Look through the listing below, and wherever a line has the string "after", copy it.

+++ DATASET CONTENT

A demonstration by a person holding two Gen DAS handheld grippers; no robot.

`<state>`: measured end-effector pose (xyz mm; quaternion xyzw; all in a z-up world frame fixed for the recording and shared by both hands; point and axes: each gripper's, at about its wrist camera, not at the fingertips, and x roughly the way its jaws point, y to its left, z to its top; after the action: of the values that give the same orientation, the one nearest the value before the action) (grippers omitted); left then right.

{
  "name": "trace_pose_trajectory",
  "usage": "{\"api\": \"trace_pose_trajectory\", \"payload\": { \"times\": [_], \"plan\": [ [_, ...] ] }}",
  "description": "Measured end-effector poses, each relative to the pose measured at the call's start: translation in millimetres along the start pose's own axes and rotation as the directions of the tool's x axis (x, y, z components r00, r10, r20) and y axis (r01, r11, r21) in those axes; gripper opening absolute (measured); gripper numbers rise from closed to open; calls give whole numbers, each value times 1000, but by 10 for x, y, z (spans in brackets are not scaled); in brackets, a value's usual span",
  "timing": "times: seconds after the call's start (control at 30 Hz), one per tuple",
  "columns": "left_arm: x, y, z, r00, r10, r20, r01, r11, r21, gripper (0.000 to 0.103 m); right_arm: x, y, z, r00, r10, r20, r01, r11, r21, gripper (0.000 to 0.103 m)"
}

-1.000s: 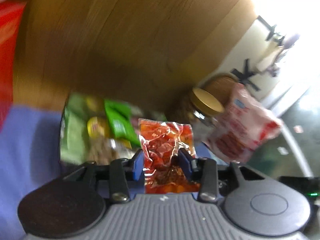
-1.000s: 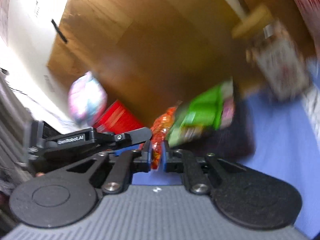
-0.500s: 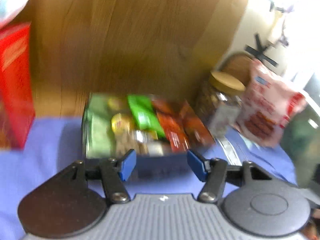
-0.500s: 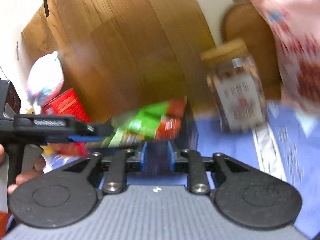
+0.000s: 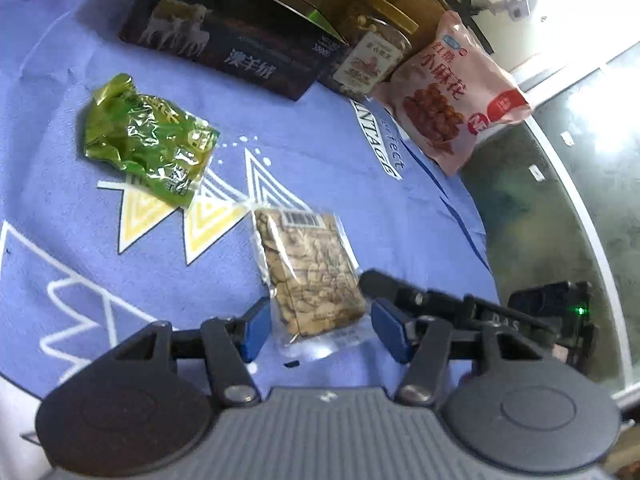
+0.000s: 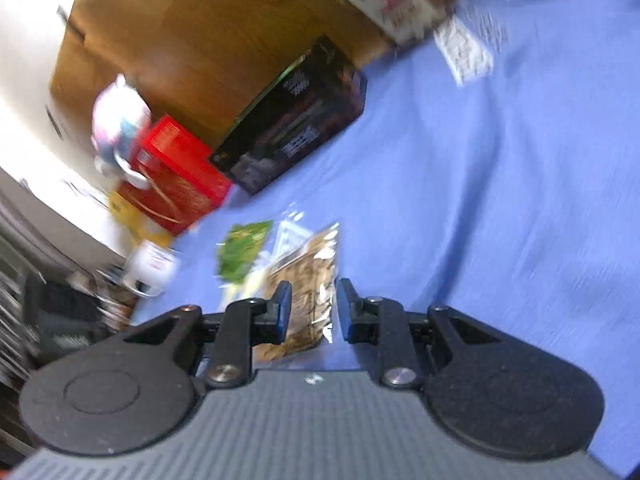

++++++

■ ANSWER SECTION
`<state>`: measured end-effector pose (xyz mm; quaternion xyzw; all in a z-up world frame fixed for the recording and shared by both hands; point and axes: each gripper's, at about its wrist camera, not at the fingertips, and x roughly the way its jaws point, y to its left, z to its top; after the action: of the values that give the same orientation, the one nearest the value before the action) (grippers omitted); left then right.
  "timing": "times: seconds after the call's start (control at 30 Hz), one per tuple",

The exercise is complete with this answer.